* _ABOUT THIS TASK_: Find the string "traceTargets" in the entries and copy each line that has it.

* _ENTRIES PROVIDED_:
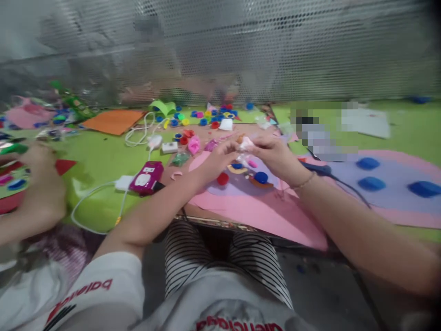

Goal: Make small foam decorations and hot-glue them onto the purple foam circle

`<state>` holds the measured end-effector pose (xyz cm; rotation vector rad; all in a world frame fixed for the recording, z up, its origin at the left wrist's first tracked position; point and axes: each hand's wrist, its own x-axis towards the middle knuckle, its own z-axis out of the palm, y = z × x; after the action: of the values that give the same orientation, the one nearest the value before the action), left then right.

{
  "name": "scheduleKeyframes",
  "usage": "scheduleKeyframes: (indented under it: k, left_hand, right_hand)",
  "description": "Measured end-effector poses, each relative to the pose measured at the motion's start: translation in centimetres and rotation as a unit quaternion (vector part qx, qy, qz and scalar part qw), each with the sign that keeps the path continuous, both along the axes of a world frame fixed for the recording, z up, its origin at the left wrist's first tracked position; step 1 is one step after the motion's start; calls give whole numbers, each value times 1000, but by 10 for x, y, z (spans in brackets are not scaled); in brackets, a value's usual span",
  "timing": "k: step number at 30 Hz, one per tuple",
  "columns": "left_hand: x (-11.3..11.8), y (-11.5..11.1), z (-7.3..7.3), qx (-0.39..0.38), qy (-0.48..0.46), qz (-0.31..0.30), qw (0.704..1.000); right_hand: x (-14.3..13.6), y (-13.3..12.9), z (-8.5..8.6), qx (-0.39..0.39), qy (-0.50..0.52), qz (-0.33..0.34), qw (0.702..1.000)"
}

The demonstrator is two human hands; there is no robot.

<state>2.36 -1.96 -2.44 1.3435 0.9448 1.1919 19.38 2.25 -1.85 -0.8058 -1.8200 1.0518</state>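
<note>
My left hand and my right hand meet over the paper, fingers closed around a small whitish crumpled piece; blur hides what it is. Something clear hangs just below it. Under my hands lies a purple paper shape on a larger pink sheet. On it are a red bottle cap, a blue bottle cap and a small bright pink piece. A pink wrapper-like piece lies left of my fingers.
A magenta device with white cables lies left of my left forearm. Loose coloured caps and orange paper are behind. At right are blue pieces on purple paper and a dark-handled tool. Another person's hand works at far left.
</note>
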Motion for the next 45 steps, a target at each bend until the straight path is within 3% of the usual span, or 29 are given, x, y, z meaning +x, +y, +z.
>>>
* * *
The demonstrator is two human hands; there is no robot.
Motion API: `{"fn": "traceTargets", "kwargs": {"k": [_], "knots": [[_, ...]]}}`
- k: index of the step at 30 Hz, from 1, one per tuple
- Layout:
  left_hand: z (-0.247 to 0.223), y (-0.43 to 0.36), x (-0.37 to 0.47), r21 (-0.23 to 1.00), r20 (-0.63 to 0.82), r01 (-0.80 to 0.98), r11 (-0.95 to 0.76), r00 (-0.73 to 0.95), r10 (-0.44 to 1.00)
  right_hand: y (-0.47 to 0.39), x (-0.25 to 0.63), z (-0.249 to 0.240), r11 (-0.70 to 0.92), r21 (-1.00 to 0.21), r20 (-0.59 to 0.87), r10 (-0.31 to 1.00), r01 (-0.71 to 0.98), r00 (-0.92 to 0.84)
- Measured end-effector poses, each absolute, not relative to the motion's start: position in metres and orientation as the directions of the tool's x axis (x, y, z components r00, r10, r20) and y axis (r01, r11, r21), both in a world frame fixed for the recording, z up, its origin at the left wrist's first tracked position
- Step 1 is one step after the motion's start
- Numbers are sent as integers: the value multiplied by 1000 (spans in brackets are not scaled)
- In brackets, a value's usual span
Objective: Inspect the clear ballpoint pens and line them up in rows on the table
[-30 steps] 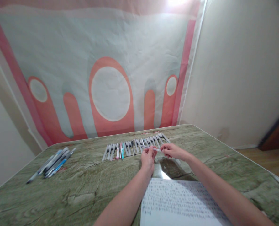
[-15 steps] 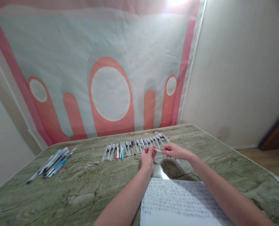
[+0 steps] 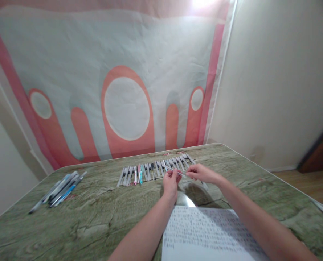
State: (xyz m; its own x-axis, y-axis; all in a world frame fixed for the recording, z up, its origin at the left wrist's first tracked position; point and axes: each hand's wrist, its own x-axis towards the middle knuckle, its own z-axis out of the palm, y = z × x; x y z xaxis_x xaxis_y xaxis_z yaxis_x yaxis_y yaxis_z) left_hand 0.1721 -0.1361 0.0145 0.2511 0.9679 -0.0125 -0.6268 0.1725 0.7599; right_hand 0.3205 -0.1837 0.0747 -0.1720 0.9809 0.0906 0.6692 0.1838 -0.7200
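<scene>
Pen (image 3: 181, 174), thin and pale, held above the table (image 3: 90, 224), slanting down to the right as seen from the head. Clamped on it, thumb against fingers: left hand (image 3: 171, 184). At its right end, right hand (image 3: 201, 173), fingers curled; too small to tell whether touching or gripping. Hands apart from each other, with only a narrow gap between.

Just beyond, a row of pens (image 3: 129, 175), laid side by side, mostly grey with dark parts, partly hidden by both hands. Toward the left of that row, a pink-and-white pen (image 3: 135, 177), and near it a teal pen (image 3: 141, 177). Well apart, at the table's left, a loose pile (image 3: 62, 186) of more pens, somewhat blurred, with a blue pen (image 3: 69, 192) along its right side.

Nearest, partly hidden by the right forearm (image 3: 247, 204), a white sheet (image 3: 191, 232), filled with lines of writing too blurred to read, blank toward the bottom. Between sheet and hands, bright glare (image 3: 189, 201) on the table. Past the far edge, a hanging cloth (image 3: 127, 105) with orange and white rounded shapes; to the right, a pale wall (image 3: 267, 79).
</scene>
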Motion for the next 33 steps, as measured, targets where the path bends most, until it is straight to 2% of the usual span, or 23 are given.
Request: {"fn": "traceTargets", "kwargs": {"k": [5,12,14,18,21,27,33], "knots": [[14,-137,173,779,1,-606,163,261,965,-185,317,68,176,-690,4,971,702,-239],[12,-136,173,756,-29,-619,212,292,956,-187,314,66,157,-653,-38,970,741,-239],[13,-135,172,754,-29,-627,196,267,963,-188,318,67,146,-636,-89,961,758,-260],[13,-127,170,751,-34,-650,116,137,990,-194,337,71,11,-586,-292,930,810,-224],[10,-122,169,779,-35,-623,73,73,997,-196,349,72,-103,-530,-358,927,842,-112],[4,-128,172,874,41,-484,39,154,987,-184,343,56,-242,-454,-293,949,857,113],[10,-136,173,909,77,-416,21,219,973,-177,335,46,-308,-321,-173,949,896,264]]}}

* _RESULT_:
Motion API: `{"fn": "traceTargets", "kwargs": {"k": [_], "knots": [[_, ...]]}}`
Request: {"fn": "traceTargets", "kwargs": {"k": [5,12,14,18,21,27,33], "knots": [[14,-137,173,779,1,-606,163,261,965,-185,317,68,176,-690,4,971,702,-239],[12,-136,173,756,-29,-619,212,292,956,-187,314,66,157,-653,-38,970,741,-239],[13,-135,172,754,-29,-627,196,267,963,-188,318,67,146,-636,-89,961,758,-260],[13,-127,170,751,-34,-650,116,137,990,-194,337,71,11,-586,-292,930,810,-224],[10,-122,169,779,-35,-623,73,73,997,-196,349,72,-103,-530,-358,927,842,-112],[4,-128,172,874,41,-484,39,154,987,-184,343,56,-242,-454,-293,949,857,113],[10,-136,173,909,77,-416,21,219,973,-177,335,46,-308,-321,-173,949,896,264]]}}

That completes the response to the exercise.